The end of the year is busy time at the hospital. Ok, the whole year is busy, but the last three months are especially frenetic. We have lots of public and employee events/programs going on and everyone has projects that need to be wrapped up before the calendar switches over. It's hectic, but energizing.
In the last few weeks I've seen some stuff. Some things man... I've seen 2,500 people help our hospital raise more than three tons of food for those in need. I've seen our employees make sure children in our community, and our employee family, have the school supplies they need to start the year out right, a delicious Thanksgiving dinner with their family and overflowing sacks (that's plural, and in most cases 4-5) of gifts for Christmas.

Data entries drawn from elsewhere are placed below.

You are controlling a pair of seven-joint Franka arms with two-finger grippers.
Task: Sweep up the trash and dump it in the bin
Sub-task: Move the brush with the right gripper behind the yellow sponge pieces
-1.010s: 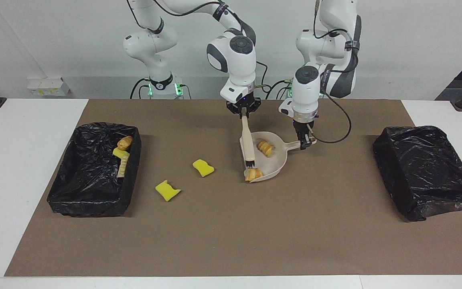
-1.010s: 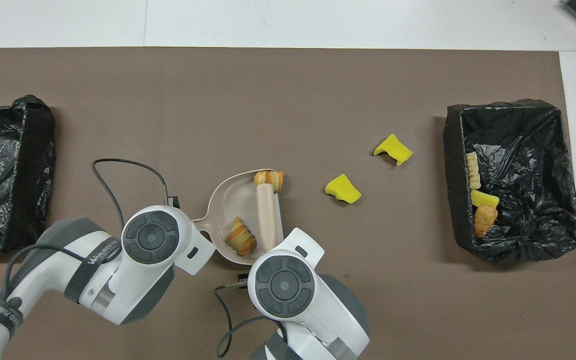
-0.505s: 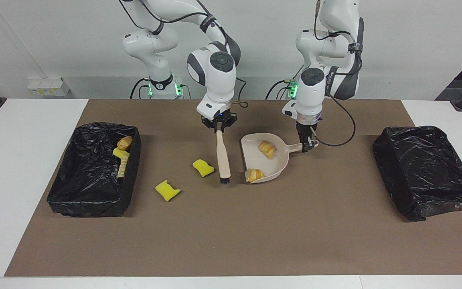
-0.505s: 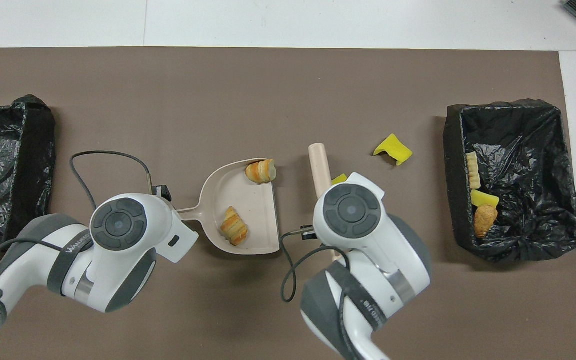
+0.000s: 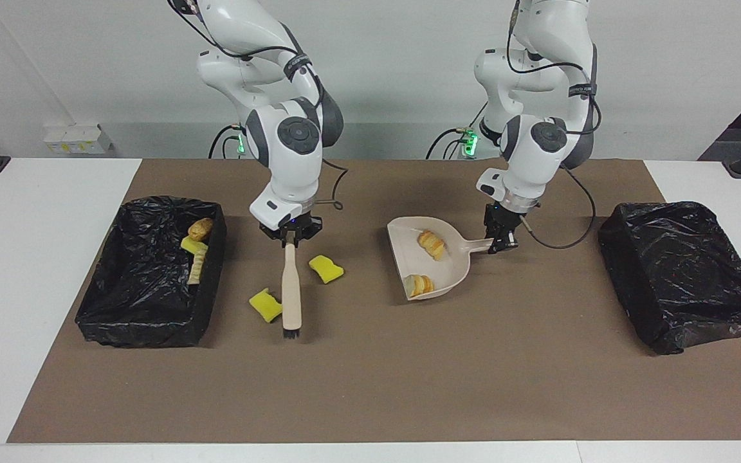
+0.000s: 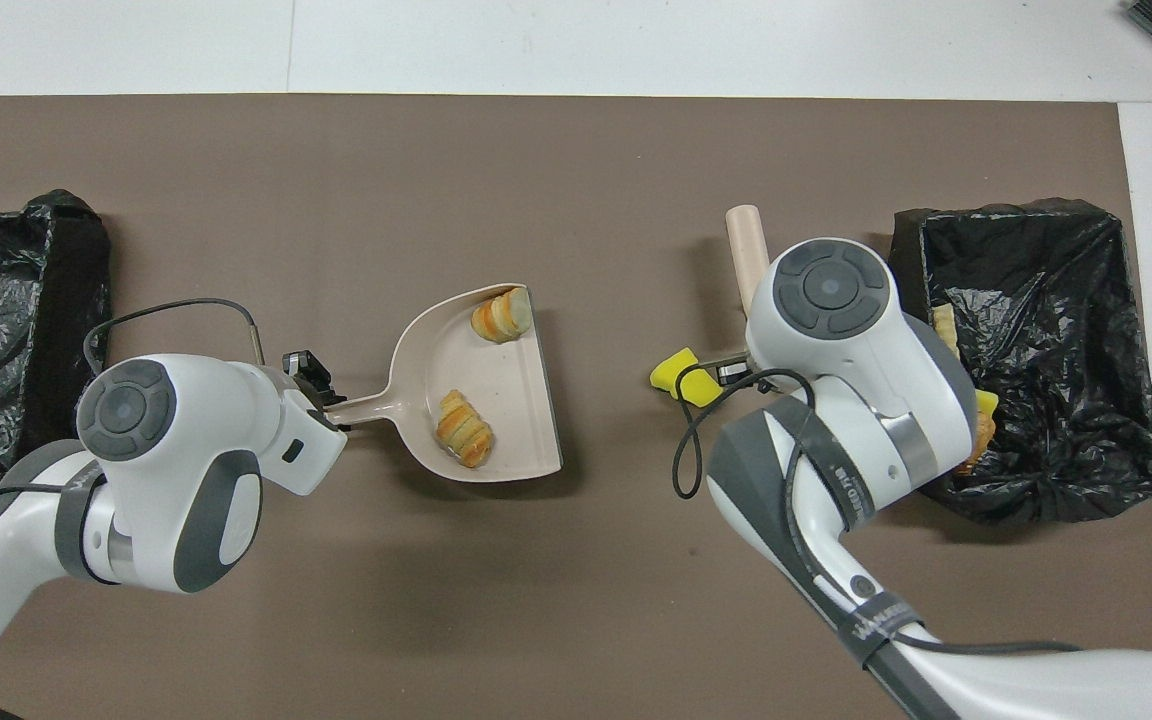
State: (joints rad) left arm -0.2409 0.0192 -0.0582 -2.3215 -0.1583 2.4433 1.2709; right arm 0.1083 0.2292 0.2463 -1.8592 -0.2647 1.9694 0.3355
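Note:
My right gripper (image 5: 290, 239) is shut on the beige brush (image 5: 291, 292), which hangs bristles down between two yellow sponge scraps (image 5: 327, 268) (image 5: 265, 305) on the mat. In the overhead view the brush tip (image 6: 747, 245) and one sponge (image 6: 678, 373) show; the other sponge is hidden under the right arm. My left gripper (image 5: 501, 244) is shut on the handle of the beige dustpan (image 5: 457, 270), which holds two tan pastry lumps (image 5: 431, 243) (image 5: 419, 285). The pan (image 6: 516, 400) and its pastries (image 6: 501, 315) (image 6: 463, 442) also show from overhead.
A black-lined bin (image 5: 152, 321) at the right arm's end holds three scraps (image 5: 198, 247); it also shows from overhead (image 6: 1056, 260). A second black-lined bin (image 5: 686, 273) stands at the left arm's end. Brown mat (image 5: 370, 386) covers the table.
The right gripper carried the brush out of the dustpan toward the right arm's end, past one sponge. The left gripper shifted the dustpan toward the left arm's end; the pastry at its lip now lies inside.

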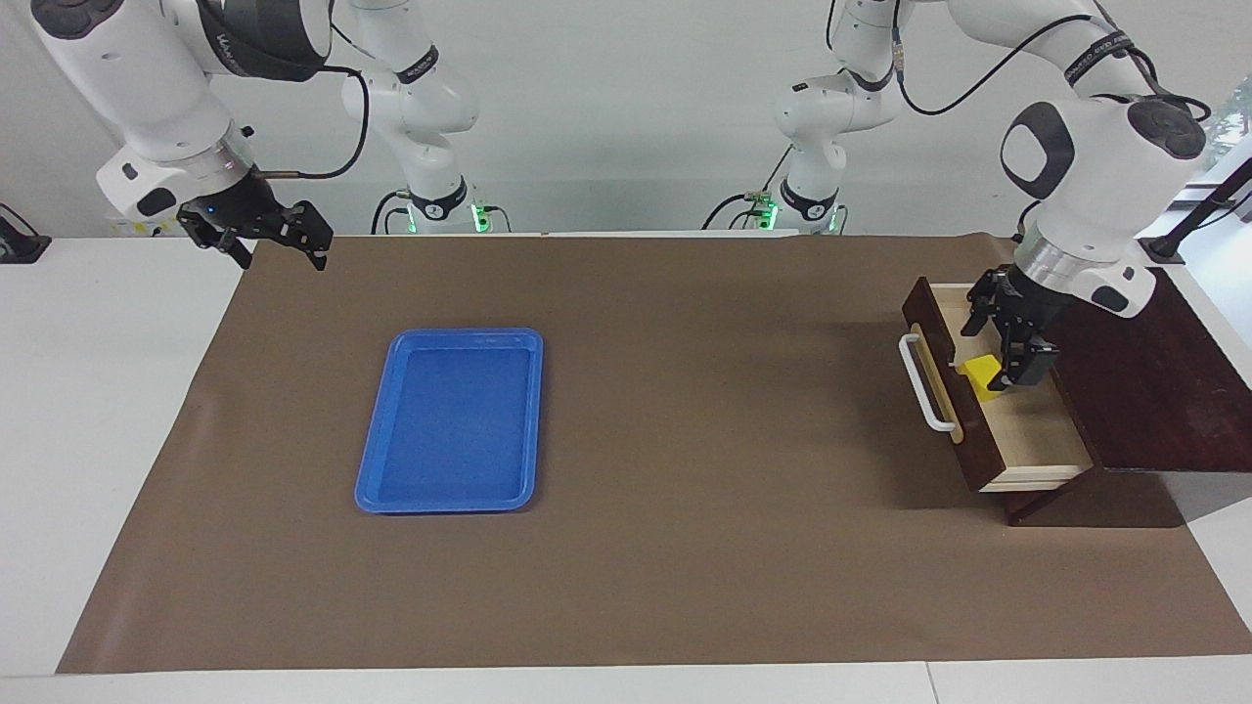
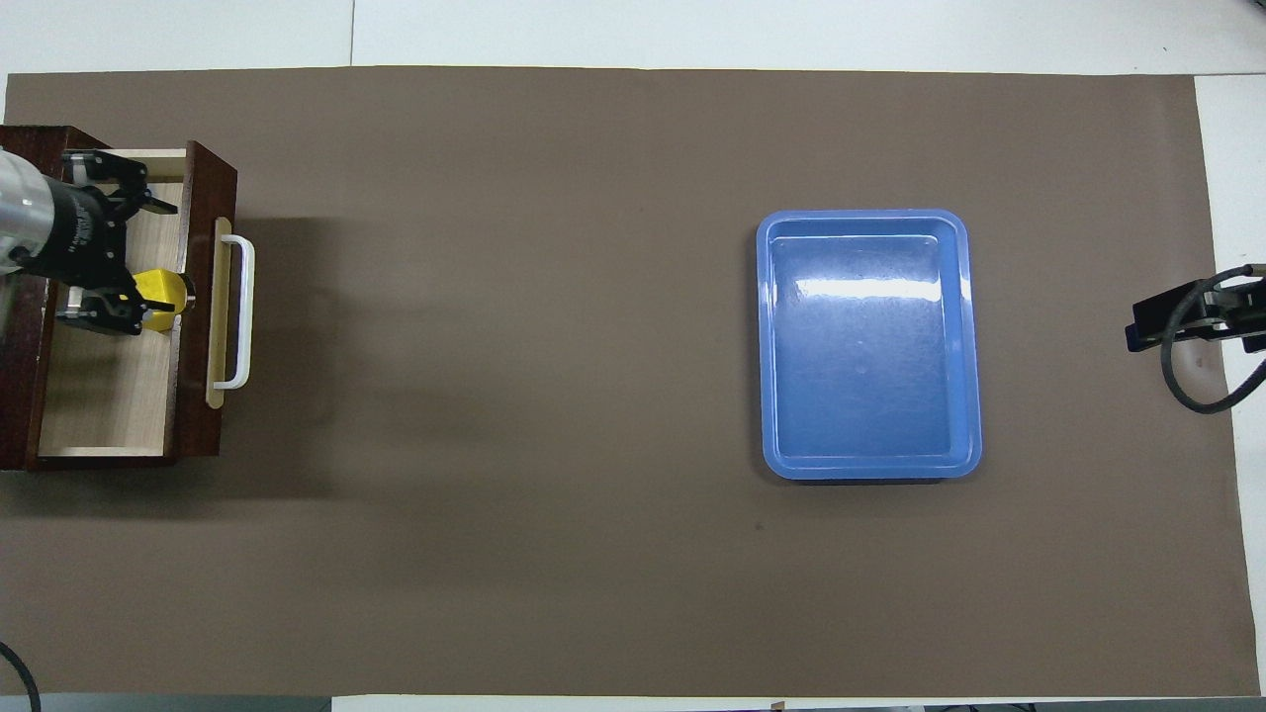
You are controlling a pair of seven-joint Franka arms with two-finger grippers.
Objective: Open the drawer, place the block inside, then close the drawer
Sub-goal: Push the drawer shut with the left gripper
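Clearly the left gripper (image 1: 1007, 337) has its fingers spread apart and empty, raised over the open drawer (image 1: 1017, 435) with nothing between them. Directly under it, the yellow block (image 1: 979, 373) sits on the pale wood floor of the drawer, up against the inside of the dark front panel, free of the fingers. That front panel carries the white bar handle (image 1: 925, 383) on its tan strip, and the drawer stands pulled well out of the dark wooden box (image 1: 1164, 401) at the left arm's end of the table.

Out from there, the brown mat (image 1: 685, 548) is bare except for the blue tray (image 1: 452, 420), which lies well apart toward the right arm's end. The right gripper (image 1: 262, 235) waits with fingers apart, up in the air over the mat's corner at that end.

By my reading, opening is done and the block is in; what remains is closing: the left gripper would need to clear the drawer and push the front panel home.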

I've heard stories about our employees helping patients achieve life dreams, during their final weeks of life. I've seen staff members reunite with families of of patients who died this year, or last year, or many years ago. Families of babies that were never born, or only lived a matter of hours. I've seen these skilled, competent and compassionate caregivers completely heartbroken. Reduced to their most human and authentic form by their own futility in the face of life as we know it. Because sometimes the very best any of us can do just isn't enough. I've heard the names read one by one. I've been flattened by the freight train of realization that we play a key part in what may be at the very least a defining moment and what often is the worst day of someone's life.
And when I say "we" I'm not talking about me. I may help someone find their way to a lab or the doctor's office. But I'm not the one delivering that news. The one clocking in every day and holding human life in my hands. The one living in the world of crisis, pain and fear. Soldiering on day after day, because no matter if the the last battle was a victory or a defeat, there's another to be fought right now.
I've seen families reunite with doctors, nurses, therapists, chaplains and staff members who cared for someone they love and lost. Someone who made that person their whole world, and somehow in that awful and unfair moment they found a way to give a bit more of themselves to help those around them. Because even though they may see this kind of thing every day, even though the circumstance may be emotionless science, an unavoidable algorithm, something more comfortably compartmentalized and dealt with rationally, that's not how the heroes I work with do their job. They don't just give their education, skills and knowledge. They pour their whole heart into the people who honor our hospital with their presence.
They care. They allow what happens to patients to affect them, because they choose to let it matter. It matters beyond an outcome, beyond symptoms, beyond quality measures and reimbursement rates. It matters because this is a person. Someone's child, spouse, parent, sibling, friend.
I've also heard about other deaths. Deaths that never happened. A few lives saved each year by making sure we have zero hospital acquired central line infections. None. A few more by making sure no patients develop pneumonia while in the hospital. More by making sure every patient that is brought to our Cath lab has their arteries reopened within 70 minutes of arriving. The industry standard for excellence is 90 minutes, but is "good enough" good enough when you are pacing nervously in the waiting room? When seconds matter our team springs into action with their hard-wired protocols for addressing stroke symptoms.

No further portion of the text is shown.